Loki stretched. The spinning letters followed the movement. "But stories with teller and audience, with that connection, oh yes, that's _power_."

There was something ugly in the way Loki said that last word, something twisted and sharp like barbed wire. Even though Verity trusted Loki -- and, yes, she knew exactly how crazy that sounded, but she did -- sometimes something happened that made her realise that most of the time she was choosing to ignore that Loki was always aware of the possibilities for malice in her mischief.

"A story you make for someone is..." Loki drew a circle in the air with a finger. The letters followed before settling down. "'I thought of you'. It's 'I give you this part of me'. It's a gift in its purest form. It's not useful, it's not practical, you can't resell it or do anything else with it. The gift itself is the point. Taking the audience into your world is the point. Making people happy is the point."

"Wow," Verity said. "You're actually a gigantic sap."

Loki rolled her eyes. "I'm a sap with a purpose.

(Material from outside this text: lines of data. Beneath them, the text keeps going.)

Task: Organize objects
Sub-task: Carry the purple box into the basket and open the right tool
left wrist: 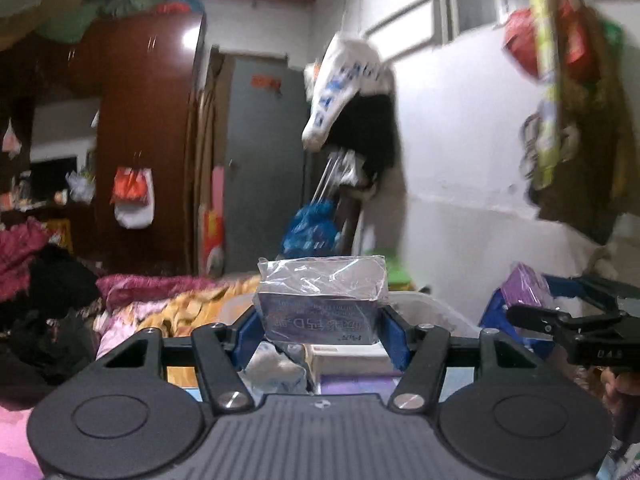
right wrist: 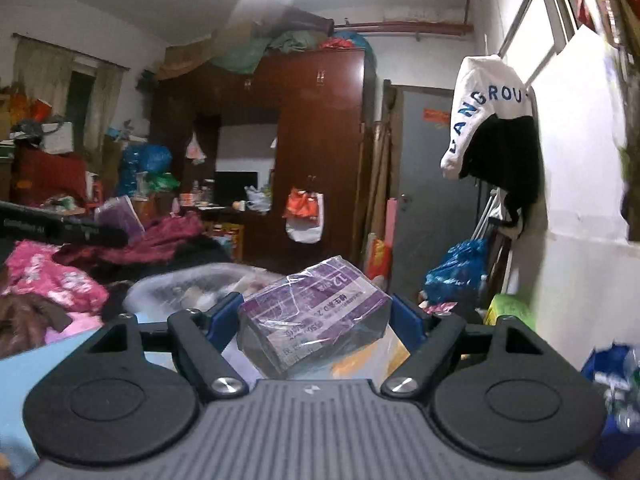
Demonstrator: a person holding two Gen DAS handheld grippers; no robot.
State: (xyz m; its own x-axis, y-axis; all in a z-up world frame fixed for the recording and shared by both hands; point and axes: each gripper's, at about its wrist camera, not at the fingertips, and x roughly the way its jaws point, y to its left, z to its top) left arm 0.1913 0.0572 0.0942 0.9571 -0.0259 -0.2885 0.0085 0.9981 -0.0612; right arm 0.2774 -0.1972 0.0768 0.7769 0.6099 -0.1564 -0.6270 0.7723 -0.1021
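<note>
My left gripper [left wrist: 320, 320] is shut on a grey-purple box [left wrist: 320, 292] wrapped in clear plastic, its blue fingers [left wrist: 246, 324] pressing on both sides. The box is held up in the air, level. My right gripper [right wrist: 314, 316] is shut on a purple box [right wrist: 320, 304] in clear wrap, which sits tilted between the blue fingers [right wrist: 406, 316]. In the left wrist view the right gripper [left wrist: 526, 296] shows at the right with its purple box [left wrist: 524, 286]. In the right wrist view the left gripper's box [right wrist: 120, 210] shows at the left.
A clear plastic bin [right wrist: 176, 284] sits just below and ahead of both grippers. Piled clothes and bedding [right wrist: 52, 280] cover the bed on the left. A brown wardrobe [right wrist: 320, 140], a grey door [right wrist: 432, 200], hanging clothes [right wrist: 496, 120] and a blue bag [right wrist: 456, 268] stand along the far wall.
</note>
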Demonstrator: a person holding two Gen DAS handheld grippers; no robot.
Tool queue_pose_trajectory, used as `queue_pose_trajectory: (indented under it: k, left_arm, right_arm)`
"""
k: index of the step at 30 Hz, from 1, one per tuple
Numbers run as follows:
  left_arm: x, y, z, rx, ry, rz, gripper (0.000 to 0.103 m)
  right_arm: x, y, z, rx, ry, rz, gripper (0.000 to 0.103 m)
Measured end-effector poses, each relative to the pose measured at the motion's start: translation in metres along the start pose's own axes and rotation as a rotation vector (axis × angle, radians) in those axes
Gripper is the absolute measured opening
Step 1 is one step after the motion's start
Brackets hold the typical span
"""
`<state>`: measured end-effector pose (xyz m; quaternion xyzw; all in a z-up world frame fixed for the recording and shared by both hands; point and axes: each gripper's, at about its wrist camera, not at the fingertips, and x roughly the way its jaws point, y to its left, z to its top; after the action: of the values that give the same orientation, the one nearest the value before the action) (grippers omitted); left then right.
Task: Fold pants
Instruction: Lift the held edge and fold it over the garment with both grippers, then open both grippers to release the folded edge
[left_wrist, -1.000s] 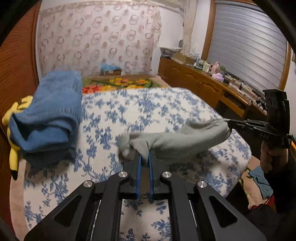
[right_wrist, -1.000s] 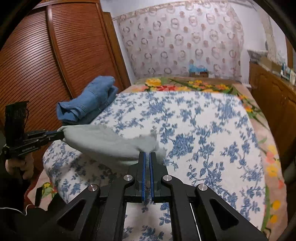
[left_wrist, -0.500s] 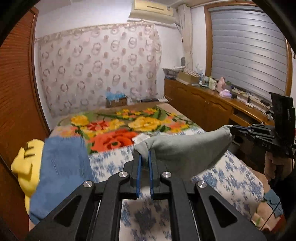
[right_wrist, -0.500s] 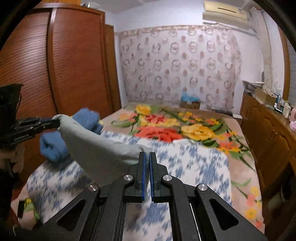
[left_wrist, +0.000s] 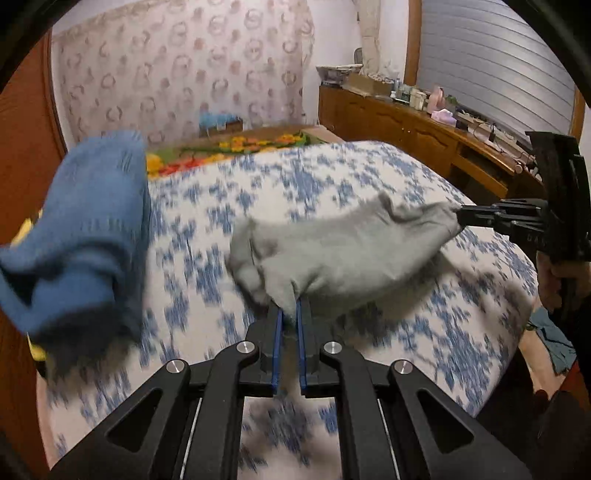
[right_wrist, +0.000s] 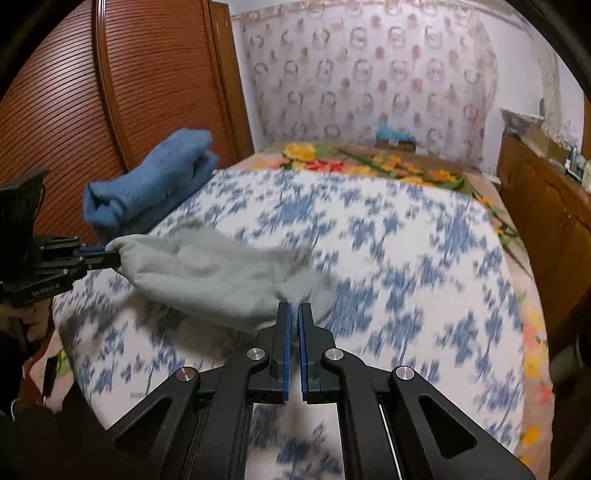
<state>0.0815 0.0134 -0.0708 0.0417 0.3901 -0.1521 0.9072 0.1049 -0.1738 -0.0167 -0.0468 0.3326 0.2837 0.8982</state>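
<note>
Left gripper (left_wrist: 289, 314): clamped on pants (left_wrist: 343, 254), near end.
Right gripper (right_wrist: 294, 310): clamped on pants' other end.
Pants: slung between grippers, over bed (left_wrist: 332, 177).

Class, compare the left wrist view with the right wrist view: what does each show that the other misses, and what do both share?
Only the left wrist view shows the grey roller shutter and a yellow item under the blue garment. Only the right wrist view shows the slatted wooden wardrobe door. Both show the grey pants stretched between the left claw and right claw, the folded blue garment and the floral bedspread.
</note>
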Motion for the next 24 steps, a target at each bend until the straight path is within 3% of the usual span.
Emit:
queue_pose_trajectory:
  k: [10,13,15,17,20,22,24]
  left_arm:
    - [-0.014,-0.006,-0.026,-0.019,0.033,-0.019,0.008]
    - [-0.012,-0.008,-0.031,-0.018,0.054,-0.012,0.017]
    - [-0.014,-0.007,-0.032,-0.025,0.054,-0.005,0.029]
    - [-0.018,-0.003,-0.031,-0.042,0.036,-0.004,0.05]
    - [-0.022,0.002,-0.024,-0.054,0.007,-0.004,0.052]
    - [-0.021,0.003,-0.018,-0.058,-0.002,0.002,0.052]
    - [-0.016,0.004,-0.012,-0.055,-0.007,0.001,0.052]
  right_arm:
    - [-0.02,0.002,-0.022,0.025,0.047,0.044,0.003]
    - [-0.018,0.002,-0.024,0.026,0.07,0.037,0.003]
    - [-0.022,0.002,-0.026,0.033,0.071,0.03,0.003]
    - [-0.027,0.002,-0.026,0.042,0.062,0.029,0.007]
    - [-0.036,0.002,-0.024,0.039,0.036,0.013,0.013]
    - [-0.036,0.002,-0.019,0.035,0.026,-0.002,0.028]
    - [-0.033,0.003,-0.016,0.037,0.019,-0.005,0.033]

That connection I mentioned holds people together; by telling stories to each other, they tell each other's stories."

"Like you did with me and the gods," Verity said. Putting herself on the same level as Freyja, Hela and all the rest made Verity feel awkward. Knowing that she was putting herself on the same level as Lorelei and Sigurd at the same time did make her feel better about it, though.

"Precisely." Loki gestured at the letters. "If I put enough of me in the exchange, I can use those two thousand or so people all over the world invested in these specific stories – a campfire vigil for the internet age -- as anchors to save all the rest."

Verity picked up a letter. "But that only works if people make an effort to get that connection, right?"

"Me most of all, but everyone, yes," Loki said.

"Then you're going to need help," Verity said. "Show me what you've got."


End file.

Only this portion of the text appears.